Francesca ha la testa rotonda e allegra d'una figlia d'Europa. I suoi grandi occhi, d'un verde pallido, occupano tutto il suo viso. Il suo naso e le sue labbra sono tinte di carminio. La si direbbe una vergine innamorata del suo corpo.
Essa è grassa, affusolata, parigina fino alle punte degli artigli. Si ferma camminando, assume pose seducenti, ritirando la coda col fremito brusco d'una signora, che rialza lo strascico del vestito.
Caterina ha la testa appuntita e fina d'una dea egiziana. I suoi occhi gialli come lume d'oro, hanno la durezza impenetrabile delle pupille d'un idolo barbaro. Agli angoli delle sue labbra sottili ride l'eterna e muta ironia delle sfingi. Quando si accocola sulle zampe posteriori, colla testa alta ed immobile, è una divinità di marmo nero, la gran Pacht jeratica dei templi di Tebe.
*
Passano ambedue le loro giornate sulla sabbia gialla del giardino. Francesca si avvoltola col ventre all'aria, tutta occupata della sua toeletta, leccandosi le zampe colla cura delicata d'una civetta, che s'imbianca le mani coll'olio di mandorla dolce. Non ha tre idee in capo e la s'indovina dal suo folle aspetto di gran mondana.

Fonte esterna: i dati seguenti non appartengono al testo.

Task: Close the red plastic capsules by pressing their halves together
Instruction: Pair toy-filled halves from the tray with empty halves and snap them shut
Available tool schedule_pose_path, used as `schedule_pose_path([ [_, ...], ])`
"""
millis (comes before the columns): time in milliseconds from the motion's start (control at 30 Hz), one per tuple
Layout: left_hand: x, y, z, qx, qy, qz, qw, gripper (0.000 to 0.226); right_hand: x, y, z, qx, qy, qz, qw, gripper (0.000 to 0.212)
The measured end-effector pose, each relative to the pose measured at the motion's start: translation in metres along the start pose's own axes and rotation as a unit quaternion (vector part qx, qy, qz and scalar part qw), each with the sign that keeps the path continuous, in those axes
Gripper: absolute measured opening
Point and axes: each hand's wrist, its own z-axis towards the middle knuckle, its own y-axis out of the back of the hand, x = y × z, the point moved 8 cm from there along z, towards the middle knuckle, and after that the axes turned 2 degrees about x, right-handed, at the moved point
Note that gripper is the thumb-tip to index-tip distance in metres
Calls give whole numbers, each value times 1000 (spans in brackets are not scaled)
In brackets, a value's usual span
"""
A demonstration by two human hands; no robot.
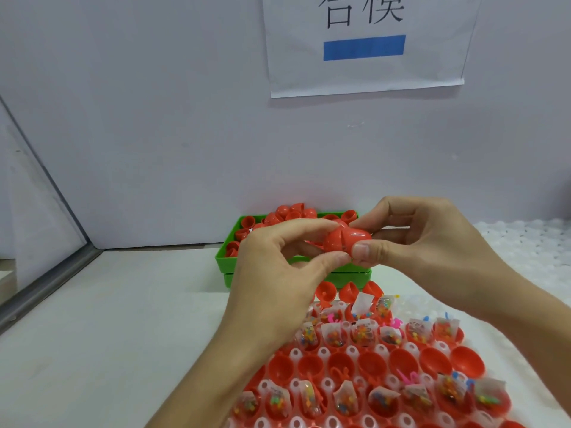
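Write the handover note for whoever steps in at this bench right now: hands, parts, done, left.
Left hand: pinches one end of the red capsule.
Right hand: pinches the other end; both hold it in the air above the green tray.
The capsule's halves are together, with a seam line visible; I cannot tell whether it has snapped fully shut.
Green tray, at the back by the wall: piled with loose red capsule halves.
Clear holder tray, near side: rows of open red halves, many holding small candy packets; one row looks empty.
Left: finish pressing this capsule, then close the open ones in the holder.
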Motion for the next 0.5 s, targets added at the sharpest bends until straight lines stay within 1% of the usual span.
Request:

Caterina pensa, pensa, guardando senza vedere, penetrando collo sguardo nel mondo sconosciuto degli déi. Ella resta, per ore intere, dritta, implacabile, sorridente del suo strano sorriso di bestia sacra.
*
Quando accarezzo Francesca colla mano, essa arrotonda il dorso, emettendo un leggero miagolìo di contentezza. È sì felice quando qualcuno si occupa di lei! Alza la testa con un movimento blando e mi rende la carezza; fregando il suo naso contro la mia guancia. I suoi peli fremono, la sua coda ha lente ondulazioni, e finisce col cadere in deliquio cogli occhi chiusi, facendo dolcemente le fusa.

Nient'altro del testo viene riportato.